The Watchers: Folk-ish horror from the daughter of M. Night Shyamalan fails to deliver on its unnerving premise.

The WatchersStarring: Dakota Fanning, Georgina Campbell, Oliver Finnegan, and Olwen Fouere

Shyamalan has a new film out, but it’s not M. Night Shyamalan who is behind the camera. It’s his daughter, Ishana. In her directorial debut, she adapts a 2022 novel by A. M. Shine. A 28-year-old dispirited American, played by Dakota Fanning, who works at a pet shop, is tasked with delivering a parrot to a customer. En route, she gets lost in the expanse of a West-Ireland forest. Those who enter the dense, foreboding forest never return, as sign-posted by a clunky expository shot of a cluster of missing posters.

Fanning stumbles around the eerie forest until she encounters three other strangers, played by Georgina Campbell, Oliver Finnegan and Olwen Fouéré. She is then taken to “The Coop”, a refuge from the unknown creatures that lurk in the forest at night. The trio have been stuck looking for a way to escape, but there is no easy way out, so they languish in their refuge. Inside The Coop, a brutalist shoebox, there is a large one-way mirror where its inhabitants are watched by these creatures, the watchers, from sunset to sunrise.
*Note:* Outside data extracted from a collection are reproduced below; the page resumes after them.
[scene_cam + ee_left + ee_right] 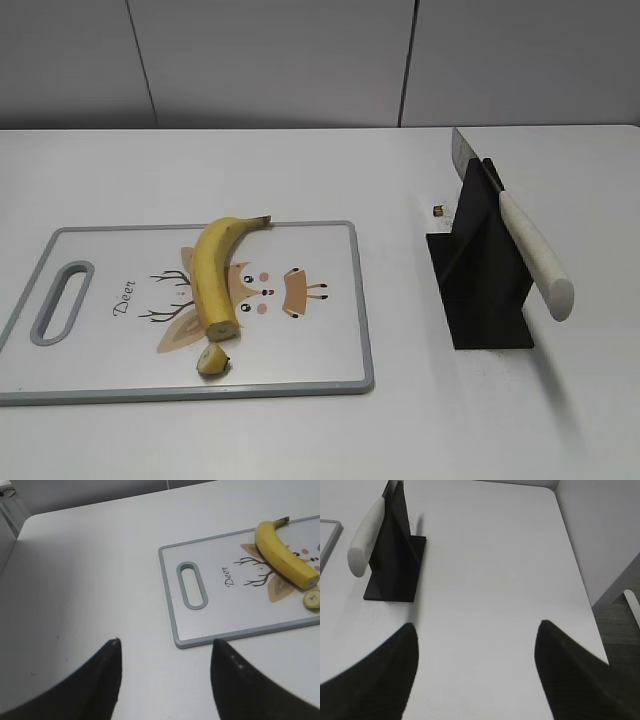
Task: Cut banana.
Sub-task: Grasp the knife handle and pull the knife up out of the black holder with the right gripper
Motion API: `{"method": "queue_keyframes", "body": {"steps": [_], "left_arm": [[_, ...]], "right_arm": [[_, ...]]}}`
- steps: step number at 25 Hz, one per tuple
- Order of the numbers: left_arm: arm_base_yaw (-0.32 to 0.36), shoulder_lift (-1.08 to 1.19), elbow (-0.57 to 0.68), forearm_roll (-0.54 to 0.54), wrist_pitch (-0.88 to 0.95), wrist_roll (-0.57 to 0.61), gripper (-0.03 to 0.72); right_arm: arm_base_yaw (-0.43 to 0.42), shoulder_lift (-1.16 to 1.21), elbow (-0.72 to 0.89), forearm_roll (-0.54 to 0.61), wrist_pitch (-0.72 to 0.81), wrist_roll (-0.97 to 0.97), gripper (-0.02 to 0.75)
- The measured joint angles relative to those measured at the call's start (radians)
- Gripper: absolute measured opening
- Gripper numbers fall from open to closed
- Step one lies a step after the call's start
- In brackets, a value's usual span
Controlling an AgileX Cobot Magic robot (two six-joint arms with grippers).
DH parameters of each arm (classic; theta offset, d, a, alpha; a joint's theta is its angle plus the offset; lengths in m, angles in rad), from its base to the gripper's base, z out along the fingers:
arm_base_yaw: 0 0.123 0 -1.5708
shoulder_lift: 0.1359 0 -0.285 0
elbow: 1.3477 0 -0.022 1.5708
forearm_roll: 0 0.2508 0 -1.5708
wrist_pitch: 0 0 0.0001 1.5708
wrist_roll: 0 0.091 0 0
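Observation:
The banana (213,270) lies on the cutting board (330,340), stem tip to the far right, flat cut face toward the front. It also shows in the left wrist view (282,555). A small cut-off stub (212,360) lies just in front of the cut face; it also shows in the left wrist view (312,599). A knife with a white handle (535,255) rests in a black stand (480,285) on the right. My left gripper (165,642) is open and empty over bare table left of the board. My right gripper (477,625) is open and empty, right of the stand (395,555). Neither gripper shows in the exterior view.
The board has a grey rim, a handle slot (62,300) at its left end and a deer drawing. A small dark object (438,210) lies behind the stand. The table's right edge (575,560) runs close to my right gripper, with floor beyond.

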Motion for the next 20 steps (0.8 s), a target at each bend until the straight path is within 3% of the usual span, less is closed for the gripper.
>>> {"method": "queue_keyframes", "body": {"steps": [20], "left_arm": [[0.000,0.000,0.000,0.000,0.000,0.000,0.551]], "right_arm": [[0.000,0.000,0.000,0.000,0.000,0.000,0.549]]}}
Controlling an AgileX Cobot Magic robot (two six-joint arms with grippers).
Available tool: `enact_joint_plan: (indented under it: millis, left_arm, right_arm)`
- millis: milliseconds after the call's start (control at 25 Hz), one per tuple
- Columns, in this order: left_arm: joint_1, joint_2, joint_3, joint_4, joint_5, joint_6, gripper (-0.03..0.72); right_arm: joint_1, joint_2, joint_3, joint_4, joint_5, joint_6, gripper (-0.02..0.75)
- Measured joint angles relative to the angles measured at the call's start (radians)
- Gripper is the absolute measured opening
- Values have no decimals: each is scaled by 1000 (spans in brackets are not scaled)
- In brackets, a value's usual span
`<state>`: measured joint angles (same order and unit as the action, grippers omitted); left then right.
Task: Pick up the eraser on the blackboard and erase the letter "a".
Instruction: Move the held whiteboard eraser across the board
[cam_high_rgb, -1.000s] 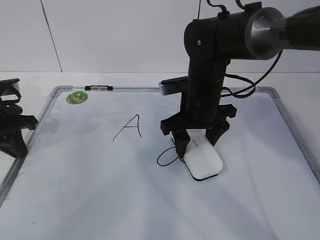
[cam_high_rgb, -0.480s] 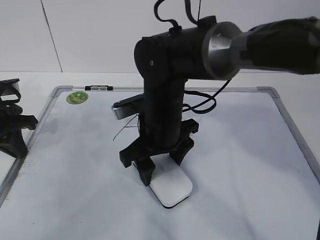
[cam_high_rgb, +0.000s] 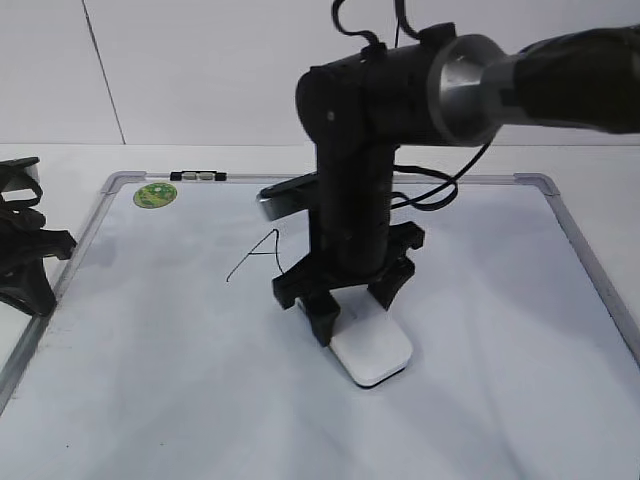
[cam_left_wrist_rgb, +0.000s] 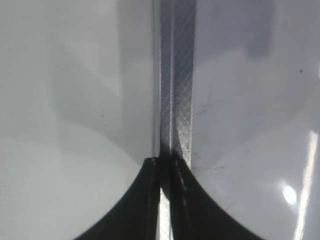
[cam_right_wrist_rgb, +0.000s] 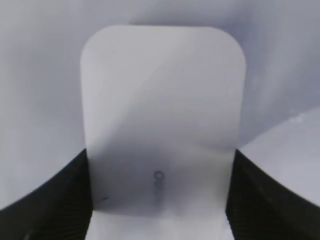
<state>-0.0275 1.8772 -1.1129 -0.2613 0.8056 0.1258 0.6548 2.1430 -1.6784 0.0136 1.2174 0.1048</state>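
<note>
The white eraser (cam_high_rgb: 375, 352) lies flat on the blackboard (cam_high_rgb: 150, 340), near its middle. My right gripper (cam_high_rgb: 352, 312) is shut on the eraser's far end from above. In the right wrist view the eraser (cam_right_wrist_rgb: 160, 100) fills the space between the two black fingers of the right gripper (cam_right_wrist_rgb: 160, 167). The letter "a" does not show; the spot where it stood is behind the right arm. My left gripper (cam_high_rgb: 25, 260) rests off the board's left edge. In the left wrist view the left gripper (cam_left_wrist_rgb: 165, 162) is shut and empty over the board's metal frame (cam_left_wrist_rgb: 175, 75).
An angular capital "A" (cam_high_rgb: 258, 255) is drawn left of the right arm, partly hidden by it. A round green sticker (cam_high_rgb: 155, 195) sits in the board's far left corner. A small black clip (cam_high_rgb: 198, 176) lies on the far frame.
The right gripper slid the eraser left over the place of the "a" loop, then partway back right. The loop seen one second ago no longer shows. The left arm has not moved.
</note>
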Motion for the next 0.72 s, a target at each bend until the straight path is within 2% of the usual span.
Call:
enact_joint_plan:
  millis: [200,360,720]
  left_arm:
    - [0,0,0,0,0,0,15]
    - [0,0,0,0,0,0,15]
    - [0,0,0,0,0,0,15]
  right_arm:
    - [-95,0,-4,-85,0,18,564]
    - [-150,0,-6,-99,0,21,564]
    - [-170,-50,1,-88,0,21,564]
Fanning and this group of lost souls are bound by a set of rules that protect them. You must not stray too far from The Coop. The day is safe. The night is not.

Ishana Shyamalan is a talented director in her own right, having directed a season of Apple TV’s Servant. In The Watchers, there is an impressive atmosphere of unease as she leans on the sound of this world, hoping to

make up for the film’s faults—an uninspired script that gets worse and worse with the more it reveals. Before long, The Watchers is an exasperating and exhaustive watch. The film toddles the line between folk horror and teen fantasy with spurts of Insidious and The Spiderwick Chronicles. Moreover, a befuddling plot twist, a Shyamalan family gene, is too grandiose, and Ishana Shyamalan lacks the maturity to swing for the fences fearlessly.

She seems to have inherited the best and worst of her father, but there’s hope. There is a sprinkling of stylishly directed scenes, such as when Fanning and Co must stand at attention for the watchers who linger on the other side of the glass. Ishana Shyamalan knows what you can’t see is scarier than what you do—she teases out the nerve-shredding tension in what could’ve been a ‘boring’ scene. Ishana Shyamalan is a talented filmmaker, but The Watchers may be a sign that she is out of her element as a screenwriter. Instead, the directors chair may be a more natural fit for the heir to the Shyamalan cinematic universe.